Healthcare Technology Featured Article

January 15, 2018

10 Innovations That Are Changing the Face of Medical Care


Medical care is changing at a rapid pace. News media, informational websites, and blog posts announce new discoveries and innovations on a daily basis. Treatments and therapies that were the stuff of science fiction a few decades ago are becoming an exciting reality. Here are ten innovations that are improving the health and lives of people in remarkable ways.

Improving Mobility

1. Medicinal Signaling cell (MSC) treatments have the potential halt the mechanism of arthritis before damage to joints, and its resulting disability, can occur. According to Guy Eakin of the Arthritis Foundation, MSC injections have been shown to lessen inflammation, allowing for the repair of cartilage.

2. Physical therapy is only as beneficial as the patient’s ability to perform the therapist’s prescribed routines. Thanks to VERA, a program created by the company Reflexion, patients are guided through their regimen. An avatar shows proper movement, and a camera captures the individual copying the moves. VERA spots incorrect form and offers real-time corrections. The program records exercise sessions so the therapist can watch them at his or her convenience.

Treating Disease

3. Diabetics can rejoice: painful pricks may be a thing of the past. The Dexcom G5 is a monitor that takes a blood sugar reading at five-minute intervals via a sensor the size of two hairs implanted in the skin. An app can record the device’s readings.

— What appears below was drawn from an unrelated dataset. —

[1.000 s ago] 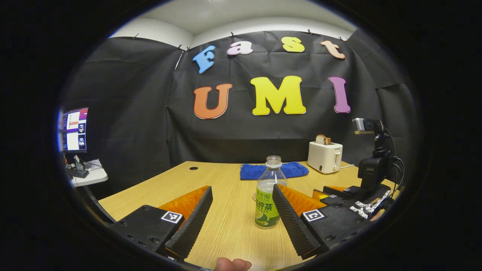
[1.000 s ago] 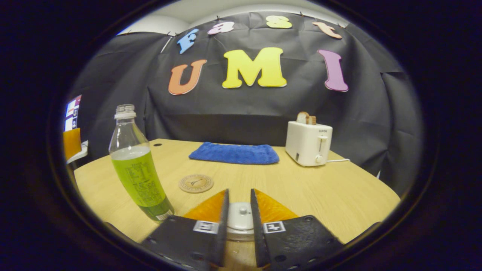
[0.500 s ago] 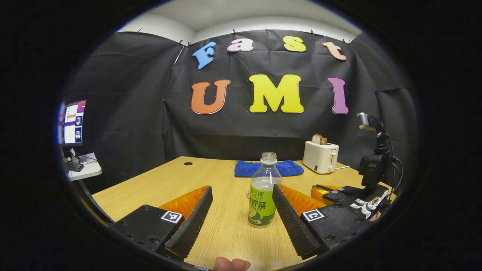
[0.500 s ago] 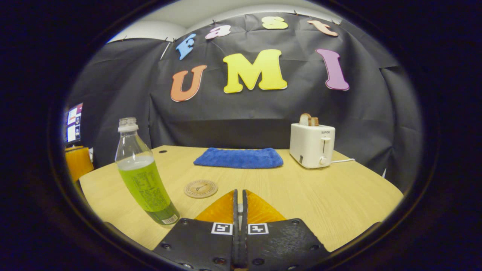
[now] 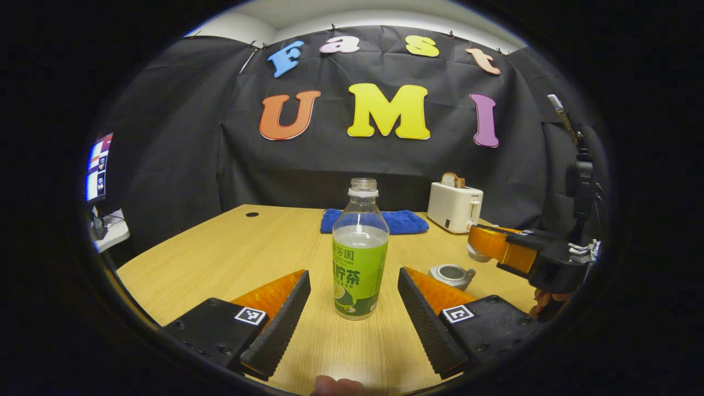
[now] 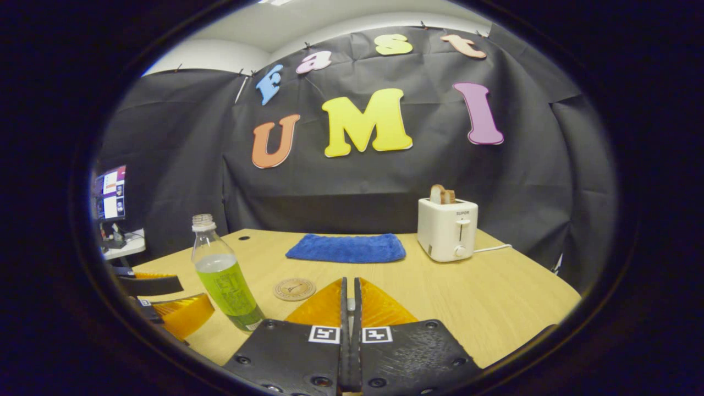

4. There is more good news. Google has patented a digital contact lens that measures blood sugar levels from a person’s tears.

5. And that's not all. Type 1 diabetes patients have a new way to administer insulin. In 2016, the Food and Drug Administration approved the Medtronic MiniMed, which performs the function of a pancreas. The externally-worn device is in constant communication with a sensor placed on the patient’s abdomen and uses a pump to administer insulin. The MiniMed dramatically improves the quality of life of its users and allows them freedom from constant worry about their blood sugar and medication.

6. Patients suffering from both diabetes and cardiovascular disease benefit from Empagliflozin, a newly-approved drug. The chance of succumbing to heart failure, a heart attack, or a stroke is cut by 38% for people with these two conditions.

7. Stem cells can develop into a variety of cells, repairing a variety of tissues. Mesenchymal stem cells, or MSCs, are present in mature organs and other parts of the body and function to replace older cells as they die throughout a person’s life. Since they are not taken from fetuses, MSCs are free of the ethical questions and guidelines surrounding embryonic cells. Stem Cell Treatment has been the subject of studies in patients with diseases ranging from inflammatory bowel disease to lupus. Groundbreaking research in China had impressive results: three-fourths of participants, a better rate than for other treatments, showed benefit; negative reactions occurred only rarely, and none were serious; two years after being treated, patients continued to experience improvement in their condition.

Restoring Vision and Hearing

8. Patients who have lost their eyesight due to a condition called retinitis pigmentosa can see again, thanks to a device known as Argus II. An implant on the retina and glasses fitted with a miniscule video camera allow users to visualize objects as blinking lights. There is more good news: an updated version, the Orion, is scheduled to be available for people with all kind of blindness in several years.

9. The Earlens is a wonder: it employs a laser-like light to directly stimulate a patient’s eardrum. People who have not benefited from hearing aids find that this device restores their ability to hear better than older types of hearing aids.

Managing Health

10. People who take a number of medications, and those with cognitive decline, find remembering what to take when a chore. Enter a smart pill bottle: it shines with a blue light when it’s time to take the medicine and turns red when a person misses a dose. There are also small sensors that can be put in pills to send data to doctors and caregivers.

With all these innovations, medical care is changing the way we manage and treat a variety of conditions and improve the quality of life for people of all ages.